En efecto, el doctor se puso repentinamente en pie y el aspecto de su rostro asustó a todos.
—No, querida mía, no estoy enfermo. Han caído algunas gotas de lluvia y me he sobresaltado. Mejor sería que entrásemos.
Casi enseguida se repuso. En efecto, caían gruesas gotas de lluvia, pero el doctor no hizo el más pequeño comentario acerca de la historia que acababa de referir Darnay, y aunque, de momento, el señor Lorry se alarmó, al observar su aspecto, pudo creer que se había engañado.
Llegó la hora del té, que sirvió la señorita Pross, y a todo eso no se habían presentado aún los centenares de personas que parecían empeñados en no darse a conocer. Es verdad que llegó Carton, pero sumándolo a Darnay, solamente eran dos personas.
La noche era tan calurosa que, a pesar de tener abiertas todas las ventanas, los reunidos estaban bañados en sudor.
Mientras tanto, como era evidente que se acercaba la tormenta, aprovechando aquellos momentos de relativa calma, pues apenas llovía, se oyó el rumor de numerosos pasos de las personas que echaban a correr en busca de cobijo.

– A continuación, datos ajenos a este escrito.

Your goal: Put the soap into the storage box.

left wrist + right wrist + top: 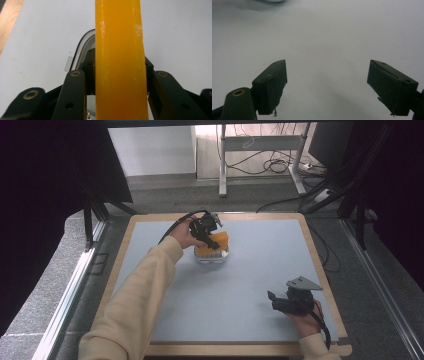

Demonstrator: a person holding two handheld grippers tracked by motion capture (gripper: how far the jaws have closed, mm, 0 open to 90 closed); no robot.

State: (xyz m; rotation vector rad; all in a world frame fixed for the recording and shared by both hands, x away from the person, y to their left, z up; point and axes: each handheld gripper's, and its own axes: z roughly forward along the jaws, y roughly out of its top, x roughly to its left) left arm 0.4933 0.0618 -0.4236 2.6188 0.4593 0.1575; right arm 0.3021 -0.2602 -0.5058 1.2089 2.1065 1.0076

—Parece como si contra nosotros viniese una multitud —observó Lucía a sus compañeros—. Como si amenazasen a mi padre y a mí.
—Que vengan contra mí — dijo Carton—. En este momento está dispuesta a venir contra nosotros una muchedumbre... la veo a la luz del rayo —añadió en el momento en que un rayo teñía el firmamento de viva luz—. Y ahora me parece que la oigo —añadió en cuanto resonó el trueno. Aquí viene toda esa gente, a toda prisa, furiosa...
En aquel momento empezó a diluviar de tal manera que el ruido casi apagó la voz de Carton. A la lluvia se mezclaron los relámpagos y los truenos, de manera que el estruendo era ensordecedor, y así continuó largo rato hasta que salió nuevamente la luna.
Resonó en San Pablo la una de la madrugada, cuando el señor Lorry salía escoltado por Jeremías que llevaba un farol encendido.
—¡Vaya una noche! —exclamó el anciano dirigiéndose al señor Roedor— ¡Como para que salieran los muertos de sus tumbas!
—No he visto nunca una noche así, señor —replicó Jeremías— ni que sea capaz de hacer eso que decís.
—Buenas noches, señor Carton —dijo el anciano banquero—. Buenas noches, señor Darnay. ¿Volveremos a ver juntos una noche como ésta?
Tal vez. Quizás, también, verían cómo la multitud feroz y rugidora se arrojaría sobre ellos.